- Problem statement -
With the pictures omitted, print exactly the lines below, from the one containing "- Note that" through the one containing "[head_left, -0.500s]", and nothing else.

Saved data entries

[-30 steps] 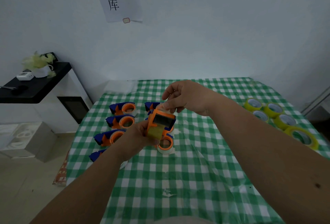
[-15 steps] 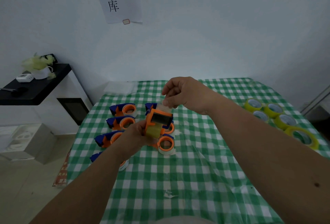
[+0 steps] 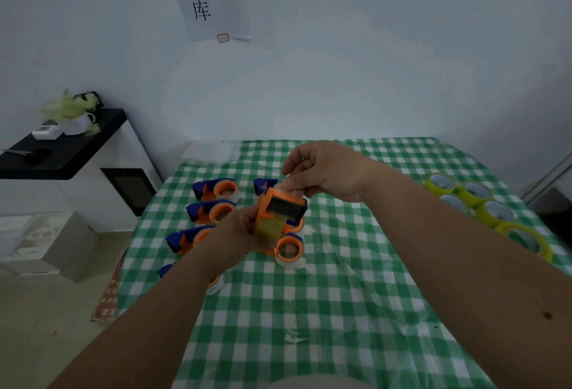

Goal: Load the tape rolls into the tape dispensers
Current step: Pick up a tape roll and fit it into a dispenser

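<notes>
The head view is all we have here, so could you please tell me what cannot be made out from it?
- Tape end under the right hand: its fingers cover it.
- Held dispenser: the left hand hides its near side.
- Nearest dispenser on the table: mostly behind the left forearm.
- Yellow rolls: small and blurred near the right edge; the right forearm covers the nearest one's lower edge.

Both forearms reach in from six o'clock and meet at mid-frame; the left hand [image 3: 238, 230] has its fingers curled round an orange dispenser [image 3: 278, 212] (held clear of the table); the right hand [image 3: 328, 171], at one o'clock from it, pinches at the dispenser's top edge with thumb and forefinger.
</notes>
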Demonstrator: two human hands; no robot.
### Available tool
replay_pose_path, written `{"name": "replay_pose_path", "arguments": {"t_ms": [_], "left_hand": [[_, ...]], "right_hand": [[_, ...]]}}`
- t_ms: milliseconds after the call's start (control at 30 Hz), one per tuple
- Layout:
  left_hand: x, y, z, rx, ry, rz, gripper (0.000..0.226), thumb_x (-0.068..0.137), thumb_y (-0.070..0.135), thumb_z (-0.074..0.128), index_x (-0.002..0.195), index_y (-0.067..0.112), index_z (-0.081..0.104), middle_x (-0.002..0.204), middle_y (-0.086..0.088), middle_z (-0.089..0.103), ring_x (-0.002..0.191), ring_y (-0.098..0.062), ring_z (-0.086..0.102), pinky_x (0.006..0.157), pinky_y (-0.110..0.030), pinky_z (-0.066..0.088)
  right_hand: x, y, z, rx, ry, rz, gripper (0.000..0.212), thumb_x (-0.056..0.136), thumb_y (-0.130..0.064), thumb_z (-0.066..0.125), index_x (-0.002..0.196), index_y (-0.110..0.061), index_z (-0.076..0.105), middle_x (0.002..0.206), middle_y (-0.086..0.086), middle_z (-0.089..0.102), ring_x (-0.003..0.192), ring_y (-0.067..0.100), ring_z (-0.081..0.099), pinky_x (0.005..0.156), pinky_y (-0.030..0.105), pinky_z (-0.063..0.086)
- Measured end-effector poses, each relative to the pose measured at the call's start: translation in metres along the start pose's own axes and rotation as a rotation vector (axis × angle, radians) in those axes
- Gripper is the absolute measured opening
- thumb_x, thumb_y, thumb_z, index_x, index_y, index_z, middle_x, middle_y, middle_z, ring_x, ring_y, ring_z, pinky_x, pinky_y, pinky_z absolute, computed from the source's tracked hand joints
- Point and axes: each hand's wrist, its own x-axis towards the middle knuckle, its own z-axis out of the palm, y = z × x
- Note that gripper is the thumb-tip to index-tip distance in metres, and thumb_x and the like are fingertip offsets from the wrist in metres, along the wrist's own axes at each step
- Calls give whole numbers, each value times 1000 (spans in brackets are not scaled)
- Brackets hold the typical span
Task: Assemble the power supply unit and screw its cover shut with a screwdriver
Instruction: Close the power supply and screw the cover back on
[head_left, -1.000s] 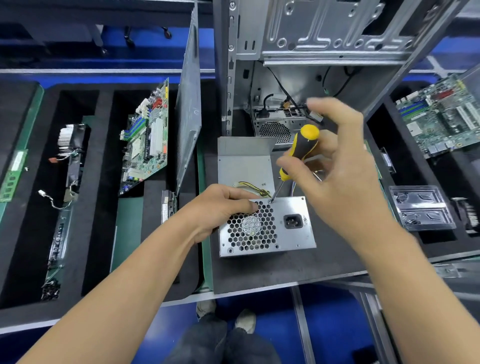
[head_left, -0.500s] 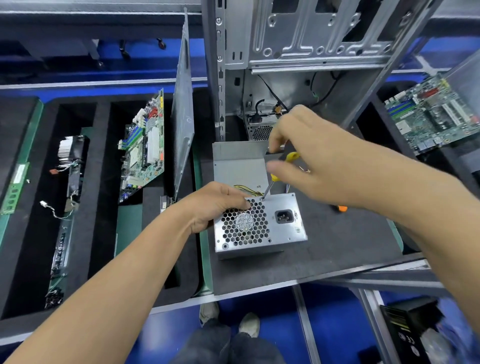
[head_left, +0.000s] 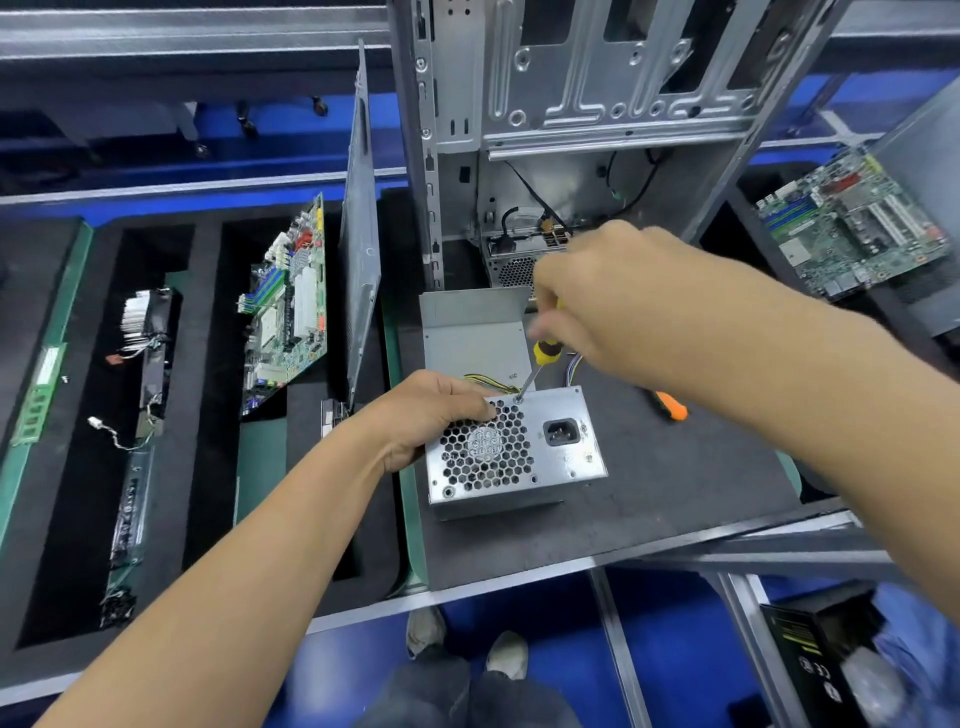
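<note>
Silver metal, the power supply unit (head_left: 511, 452) is sitting on the dark foam mat (head_left: 675, 483). Our left hand (head_left: 436, 410) is gripping its upper left corner, while our right hand (head_left: 618, 306) is clasping the yellow screwdriver (head_left: 543, 353), tip in a top-edge screw (head_left: 518, 398).

arms (head_left: 270, 561): bare, sleeveless | trousers (head_left: 441, 696): dark | shoes (head_left: 506, 656): light, worn
</note>
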Motion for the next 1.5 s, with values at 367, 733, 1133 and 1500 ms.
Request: {"name": "replay_pose_path", "arguments": {"t_ms": [367, 733, 1133, 1500], "left_hand": [[-3, 2, 3, 5, 12, 8, 23, 86, 1, 72, 81, 22, 80, 80, 10, 77, 69, 8, 68, 56, -3, 46], [-1, -2, 2, 7, 9, 19, 30, 86, 3, 72, 72, 28, 82, 83, 4, 78, 70, 3, 70, 59, -7, 49], [-3, -3, 4, -17, -2, 48, 25, 86, -2, 70, 89, 21, 82, 93, -3, 78, 78, -5, 71, 68, -13, 53], [-8, -5, 4, -39, 14, 90, 27, 84, 1, 75, 98, 23, 80, 114, 2, 75, 95, -11, 69, 87, -21, 55]], "right_hand": [[8, 1, 5, -45, -85, -27, 28, 102, -41, 47, 87, -17, 50, 87, 4, 41, 102, 36, 57, 76, 39, 43], [11, -1, 4, -52, -68, -1, 33, 101, -44, 50, 82, -16, 51, 79, 3, 39, 81, 29, 47, 68, 36, 41], [13, 2, -4, 47, -112, 23, 27, 90, -45, 64, 97, -19, 60, 75, -3, 28, 68, 22, 42, 55, 27, 33], [9, 16, -3, 251, -153, 42, 27, 80, -54, 72, 72, -31, 63, 75, -7, 52, 83, 15, 55, 66, 32, 46]]}}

- Response area -
- Note that gripper is the thumb-tip to index-tip distance in metres, and thumb_x and the like are fingertip offsets from the wrist in metres, along the wrist's own axes at each step
- Calls give whole numbers, each value times 1000 (spans in brackets are not scaled)
- Brackets hold the typical span
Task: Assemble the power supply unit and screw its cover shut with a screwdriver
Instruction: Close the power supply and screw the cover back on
[head_left, -1.000s] 
[head_left, -0.500s] 

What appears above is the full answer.